The body consciousness is unaware of linear time; time is a construct of the mind. So touching into the body can be like time travel.
For instance, I once moved a client's leg, by twisting her foot slightly, and she remembered almost drowning as a child. Her body didn't 'remember' it; it re-experienced it. There was no present / past distinction (just as there really is no mind / body distinction). After she shuddered and shook and her face briefly took on an azure tint, the physiological pattern cleared, and lifetime patterns dissolved, including a fear of intimacy and of drowning.
Often, things we've heard a thousand times and we 'know' to be true are only delicately floating in our awareness, ready to be torn away by the gentlest breeze.
The truth is, until you viscerally experience something as truth, it is not yet your reality.

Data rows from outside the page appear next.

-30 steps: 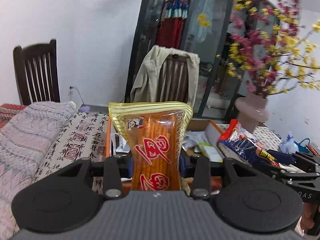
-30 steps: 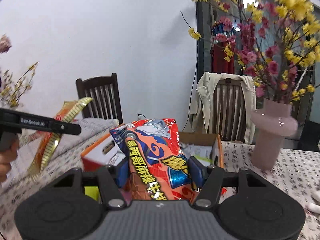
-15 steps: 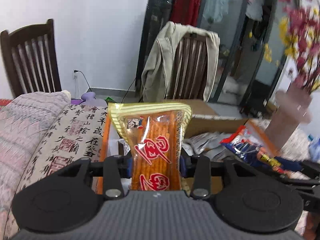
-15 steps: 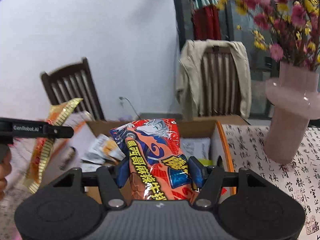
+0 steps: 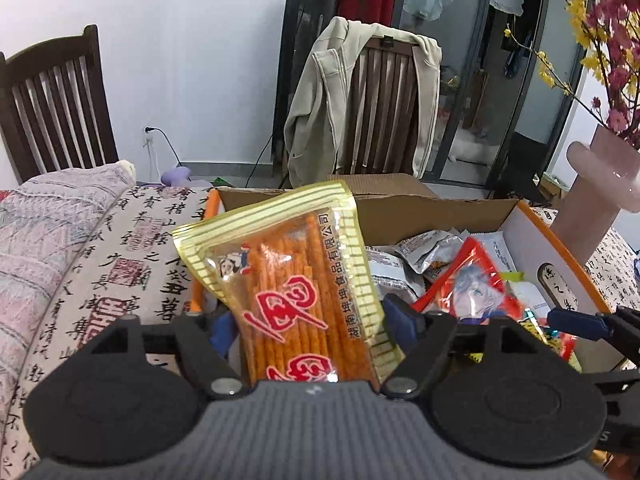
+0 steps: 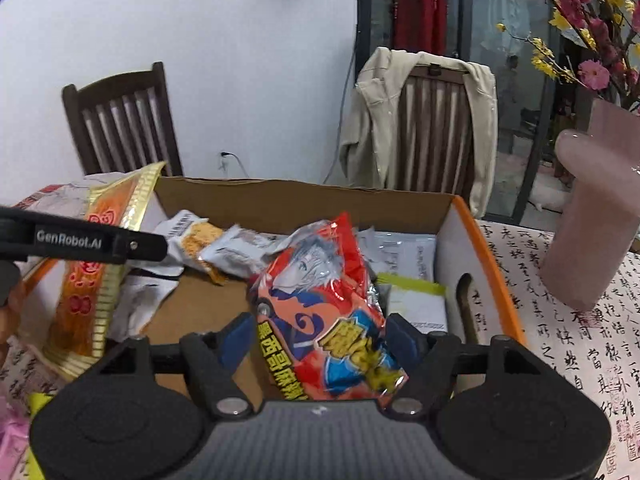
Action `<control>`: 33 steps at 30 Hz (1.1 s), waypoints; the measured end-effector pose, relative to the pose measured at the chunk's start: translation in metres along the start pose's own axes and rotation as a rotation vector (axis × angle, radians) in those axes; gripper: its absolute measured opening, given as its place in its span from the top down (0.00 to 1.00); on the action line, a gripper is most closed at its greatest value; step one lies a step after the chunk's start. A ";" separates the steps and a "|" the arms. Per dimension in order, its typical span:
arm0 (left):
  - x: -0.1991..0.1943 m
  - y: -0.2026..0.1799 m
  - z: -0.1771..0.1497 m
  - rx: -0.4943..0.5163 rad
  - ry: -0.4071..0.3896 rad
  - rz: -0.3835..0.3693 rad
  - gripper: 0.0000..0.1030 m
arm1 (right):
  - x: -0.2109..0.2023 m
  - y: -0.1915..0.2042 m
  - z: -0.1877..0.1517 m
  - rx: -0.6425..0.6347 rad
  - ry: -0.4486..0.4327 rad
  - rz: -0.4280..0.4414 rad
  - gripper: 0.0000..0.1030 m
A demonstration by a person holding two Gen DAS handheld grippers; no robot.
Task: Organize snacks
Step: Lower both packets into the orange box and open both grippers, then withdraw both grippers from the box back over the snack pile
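We log a gold-edged orange stick-snack packet (image 5: pixel 296 300) loose between the just-widened left claw (image 5: pixel 310 322); right claw (image 6: pixel 320 336) likewise parted round a red-blue packet (image 6: pixel 324 312).

A lived-in home dining room: ahead of the tongs, a wooden chair (image 6: pixel 436 128) draped with a beige jacket (image 6: pixel 372 120), another chair (image 5: pixel 52 100) to the left, a calligraphy-print tablecloth (image 6: pixel 568 320) and a pink vase (image 6: pixel 592 224) of blossoms to the right
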State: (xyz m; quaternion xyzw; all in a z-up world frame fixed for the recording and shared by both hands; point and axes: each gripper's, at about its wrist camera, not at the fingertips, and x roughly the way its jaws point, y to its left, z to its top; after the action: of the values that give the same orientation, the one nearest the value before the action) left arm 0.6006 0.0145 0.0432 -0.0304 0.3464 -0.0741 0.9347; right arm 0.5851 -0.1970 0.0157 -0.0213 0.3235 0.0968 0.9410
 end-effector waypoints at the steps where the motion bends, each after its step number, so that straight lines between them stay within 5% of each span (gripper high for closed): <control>1: -0.003 0.000 0.001 0.001 -0.002 0.006 0.22 | -0.003 0.001 0.000 0.004 -0.001 0.011 0.30; 6: -0.027 0.001 0.000 0.000 -0.021 0.004 0.11 | -0.032 -0.004 0.004 0.018 -0.039 0.031 0.28; 18: -0.120 -0.015 -0.022 0.045 -0.095 0.010 0.08 | -0.121 -0.026 0.000 0.044 -0.134 -0.002 0.23; 33: -0.267 -0.032 -0.128 0.038 -0.215 -0.006 0.02 | -0.249 -0.019 -0.070 0.002 -0.251 0.005 0.15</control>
State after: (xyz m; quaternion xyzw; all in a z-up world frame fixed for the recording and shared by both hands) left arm 0.3130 0.0245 0.1217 -0.0212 0.2425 -0.0797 0.9666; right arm 0.3547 -0.2647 0.1127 -0.0075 0.2032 0.1006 0.9739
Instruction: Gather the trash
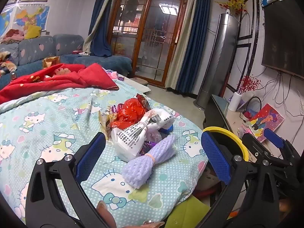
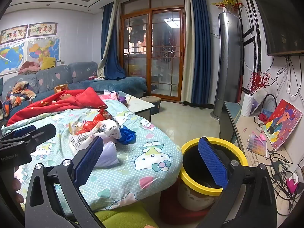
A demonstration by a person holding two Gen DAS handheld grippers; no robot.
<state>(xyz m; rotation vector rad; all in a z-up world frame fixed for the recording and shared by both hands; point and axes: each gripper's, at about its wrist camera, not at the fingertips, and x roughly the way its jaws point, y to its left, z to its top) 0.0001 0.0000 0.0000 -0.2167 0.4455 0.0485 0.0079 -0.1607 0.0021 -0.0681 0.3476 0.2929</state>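
1. Your left tool point(image 1: 153, 152) stands wide, empty, over the trash pile point(image 1: 140, 125) on the cartoon-cat quilt point(image 1: 47, 117).
2. Your right tool point(image 2: 152, 157) stands wide, empty, above the yellow-rimmed bin point(image 2: 239, 152) beside the quilt.

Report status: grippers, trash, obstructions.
Left gripper open, right gripper open, both empty. Trash pile on quilt, untouched. Yellow-rimmed bin beside bed, nothing blocking.

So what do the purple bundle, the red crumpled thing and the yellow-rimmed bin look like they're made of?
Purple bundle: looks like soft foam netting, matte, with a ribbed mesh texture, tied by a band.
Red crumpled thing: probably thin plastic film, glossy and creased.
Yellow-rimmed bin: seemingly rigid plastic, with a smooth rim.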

It may be a seed, lingering on the fringes of awareness; but it has not yet found its ground.
The visceral realization of truth happens via the body. There is no other instrument through which 'reality' can flow into our perception. So adjust the perception by adjusting the apparatus that perceives, and the perceiver itself can surface. This is a profound experience, most easily referred to as 'awakening.'
Honor the body. Not only is it the bridge between you and your reality, it is the expression of your reality. Nothing occurs without your body. Not this one wild and precious life; not these theories you move in time to; not your religious beliefs. Nothing.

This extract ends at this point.